3. Il ressort des pièces du dossier que M. A… est entré régulièrement en France en 2021 et y vit depuis cette date avec une ressortissante française dont il est le concubin depuis 12 ans. Il est également établi que le requérant a régulièrement travaillé en France depuis son arrivée et y dispose également de liens personnels anciens et intenses tel qu’il ressort des nombreuses attestations produites. Par suite, compte tenu de ce qui précède, eu égard notamment aux conditions de la présence en France de M. A…, à la réalité de son insertion dans la société française ainsi qu’à la circonstance qu’il a établi le centre de sa vie privée et familiale en France, le refus de titre de séjour qui lui a été opposé a porté à son droit au respect de sa vie privée et familiale une atteinte disproportionnée au regard des buts en vue desquels cette décision a été prise et a méconnu l’article 8 de la convention européenne de sauvegarde des droits de l’homme et des libertés fondamentales.
4. Il résulte de ce qui précède que M. A… est fondée à demander l’annulation de la décision par laquelle le préfet de police a refusé de lui délivrer un titre de séjour, ainsi que, par voie de conséquence, l’annulation des décisions l’obligeant à quitter le territoire français à destination du pays dont il a la nationalité.

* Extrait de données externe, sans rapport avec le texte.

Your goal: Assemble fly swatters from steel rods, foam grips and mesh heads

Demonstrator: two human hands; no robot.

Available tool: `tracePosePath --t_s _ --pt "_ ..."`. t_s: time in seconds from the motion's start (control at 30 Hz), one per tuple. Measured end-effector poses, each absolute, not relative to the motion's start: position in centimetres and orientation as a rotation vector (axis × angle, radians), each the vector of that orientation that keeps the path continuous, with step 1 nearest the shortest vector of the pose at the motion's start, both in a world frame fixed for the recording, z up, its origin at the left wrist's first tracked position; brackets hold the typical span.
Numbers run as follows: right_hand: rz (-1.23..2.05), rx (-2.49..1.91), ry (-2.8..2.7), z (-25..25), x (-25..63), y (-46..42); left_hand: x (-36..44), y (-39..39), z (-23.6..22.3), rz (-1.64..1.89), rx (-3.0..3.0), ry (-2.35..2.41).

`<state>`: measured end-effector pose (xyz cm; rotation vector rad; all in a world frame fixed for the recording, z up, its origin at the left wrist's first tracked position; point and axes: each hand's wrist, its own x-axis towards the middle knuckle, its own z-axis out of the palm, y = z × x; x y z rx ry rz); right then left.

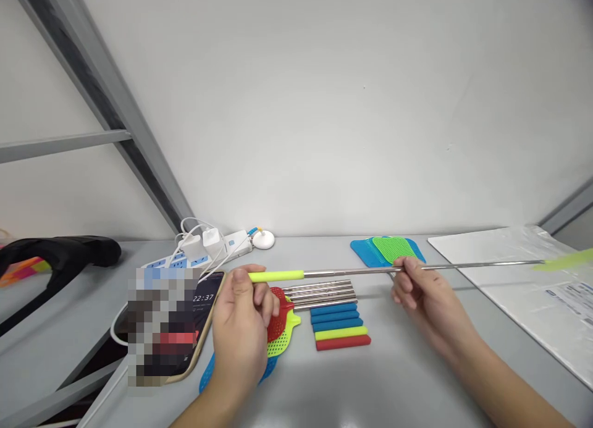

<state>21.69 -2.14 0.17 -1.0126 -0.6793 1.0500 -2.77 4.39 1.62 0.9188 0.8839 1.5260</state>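
Had a dark phone in a tan case (208, 310) at left, then, right beside it, wrapped curled left-hand fingers (241, 329) around the yellow-green tubular grip (280, 276). Saw red, yellow-green and blue perforated paddles (278, 323) below, then silver metal tubes (324, 292) and coloured tubular sleeves (338, 320) on the grey table (393, 366). Pinched the slim silver metal rod (347, 272), joined to that grip, in nearly closed right-hand fingers (428, 298), above the table, with a blurred yellow-green end (567, 261) at far right.

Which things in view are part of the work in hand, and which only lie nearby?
Likely part of the work:
- held rod and its yellow-green grip
- loose metal rods
- loose coloured grips
- perforated swatter heads

Likely just lying there:
- phone
- power strip, chargers
- flat white package
- black object, left
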Motion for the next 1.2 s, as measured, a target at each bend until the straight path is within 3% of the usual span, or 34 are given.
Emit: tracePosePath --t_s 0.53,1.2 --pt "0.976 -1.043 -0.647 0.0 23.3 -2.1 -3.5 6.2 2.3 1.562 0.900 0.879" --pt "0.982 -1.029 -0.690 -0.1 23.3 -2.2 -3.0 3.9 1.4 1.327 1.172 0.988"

Sur les conclusions à fin d’injonction et d’astreinte :
5. Le présent jugement implique, compte tenu du motif d’annulation retenu, sous réserve de l’absence de changement dans les circonstances de droit et de fait, qu’un titre de séjour soit délivré à M. A…. Il y a lieu, par suite, d’enjoindre au préfet de police de procéder à la délivrance de ce titre de séjour dans un délai de deux mois suivant la notification du jugement, sans qu’il soit nécessaire d’assortir cette injonction d’une astreinte, et de lui délivrer dans l’attente une autorisation provisoire de séjour l’autorisant à travailler.

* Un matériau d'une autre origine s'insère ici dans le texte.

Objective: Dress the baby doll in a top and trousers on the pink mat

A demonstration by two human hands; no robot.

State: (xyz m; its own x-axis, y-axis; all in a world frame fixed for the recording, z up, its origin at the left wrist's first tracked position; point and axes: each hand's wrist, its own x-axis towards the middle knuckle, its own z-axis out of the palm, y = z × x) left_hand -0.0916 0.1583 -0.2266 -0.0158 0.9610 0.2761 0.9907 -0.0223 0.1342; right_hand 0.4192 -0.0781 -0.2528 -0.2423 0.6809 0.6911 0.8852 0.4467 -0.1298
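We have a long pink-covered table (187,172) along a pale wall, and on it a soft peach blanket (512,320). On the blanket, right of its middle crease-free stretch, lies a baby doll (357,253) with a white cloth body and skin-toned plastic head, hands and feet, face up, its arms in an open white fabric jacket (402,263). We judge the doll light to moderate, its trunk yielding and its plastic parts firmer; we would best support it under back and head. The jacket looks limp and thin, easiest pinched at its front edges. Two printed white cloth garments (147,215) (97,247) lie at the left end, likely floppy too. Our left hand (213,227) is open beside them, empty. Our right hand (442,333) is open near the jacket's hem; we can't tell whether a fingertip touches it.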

Sur les frais liés au litige :
6. Dans les circonstances de l’espèce, il y a lieu de mettre à la charge de l’État une somme de 1 000 euros qui sera versée à Me Casagrande en application de l’article L. 761-1 du code de justice administrative et de l’article 37 de la loi du 10 juillet 1991, sous réserve qu’elle renonce à percevoir la part contributive de l’État à l’aide juridictionnelle.
D E C I D E :
Article 1er : L’arrêté du préfet de police du 21 mai 2024 est annulé.
Article 2 : Il est enjoint au préfet de police, ou au préfet territorialement compétent, de délivrer à M. A… un titre de séjour dans le délai de deux mois à compter de la notification du présent jugement, et lui délivrer dans l’attente une autorisation provisoire de séjour l’autorisant à travailler.
Article 3 : L’Etat versera à Me Casagrande une somme de 1 000 euros en application de l’article L. 761-1 du code de justice administrative et de l’article 37 de la loi du 10 juillet 1991, sous réserve qu’elle renonce à percevoir la part contributive de l’État à l’aide juridictionnelle.
Article 4 : Le présent jugement sera notifié à M. B… A…, au préfet de police et à Me Casagrande.
Délibéré après l’audience du 24 octobre 2024, à laquelle siégeaient :
M. Gros, président,
M. Feghouli, premier conseiller,
M. Rebellato, premier conseiller.
Rendu public par mise à disposition au greffe le 14 novembre 2024.
Le rapporteur,
Le président,
M. C…
La greffière,
C. CHAKELIAN
La République mande et ordonne au préfet de police en ce qui le concerne ou à tous commissaires de justice à ce requis en ce qui concerne les voies de droit commun contre les parties privées, de pourvoir à l’exécution de la présente décision.